Most interestingly, these DNA fragments did not get into viruses by accident. As the researchers found, they have existed in the genome of viruses for many millions of years. During this time, they did not become unusable due to the accumulation of mutations. This, Aylward explains, means that genes like these play an important role in the survival and spread of giant viruses.

This fact, in turn, suggests that many NCLDV representatives are able to directly control the metabolism of their victims.

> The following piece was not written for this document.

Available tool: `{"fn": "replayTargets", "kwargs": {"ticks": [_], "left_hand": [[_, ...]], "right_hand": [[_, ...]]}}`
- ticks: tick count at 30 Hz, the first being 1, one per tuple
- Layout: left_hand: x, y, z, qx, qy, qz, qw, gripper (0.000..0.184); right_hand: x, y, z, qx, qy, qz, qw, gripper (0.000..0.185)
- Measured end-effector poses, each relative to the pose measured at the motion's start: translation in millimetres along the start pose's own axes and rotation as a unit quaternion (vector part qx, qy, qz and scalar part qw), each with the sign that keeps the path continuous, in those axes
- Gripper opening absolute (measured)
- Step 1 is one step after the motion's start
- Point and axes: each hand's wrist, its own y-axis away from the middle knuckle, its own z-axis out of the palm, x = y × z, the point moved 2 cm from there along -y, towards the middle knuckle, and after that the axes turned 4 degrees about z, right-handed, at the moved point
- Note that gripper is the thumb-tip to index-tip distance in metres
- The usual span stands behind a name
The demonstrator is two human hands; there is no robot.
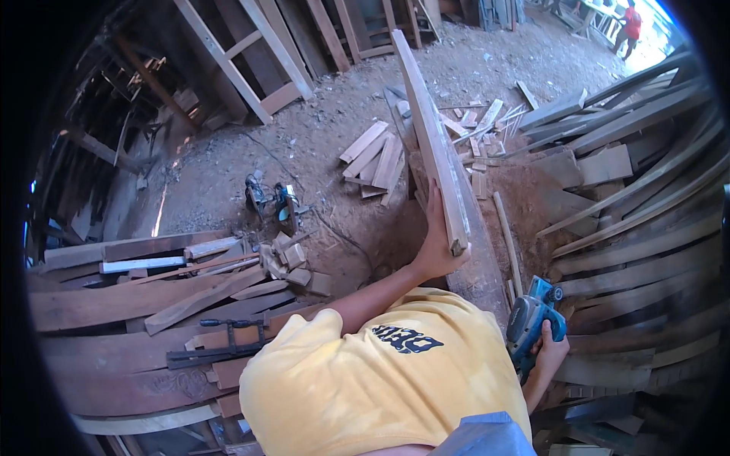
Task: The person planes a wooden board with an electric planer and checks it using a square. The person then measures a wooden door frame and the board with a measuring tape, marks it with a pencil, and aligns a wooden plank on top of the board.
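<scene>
One long squared wooden beam (435,144) gripped by left fingers (435,199); right fingers (547,328) clenched round teal planer (525,323).

Here we go: bold dark lettering (407,339) runs at a slant across the pale yellow cloth T-shirt (342,387), creased by the folds. An E shows near the start, but the full word is too distorted to read for certain.

Two hands (441,252) (550,351), one planer (531,323), one held board (433,144), one person in red (630,29).
</scene>
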Motion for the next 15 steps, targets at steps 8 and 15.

The virus does not just use algae as a factory for the production of new copies of itself, but takes full control of it.

“When such a virus enters a cell, we can no longer consider it as an autonomous being. The fundamental aspects of her life are changed as a result of infection. In other words, although we cannot call viruses living things, they play an important role in the balance of nutrients and the functioning of all aquatic ecosystems in the world,”concluded Aylward.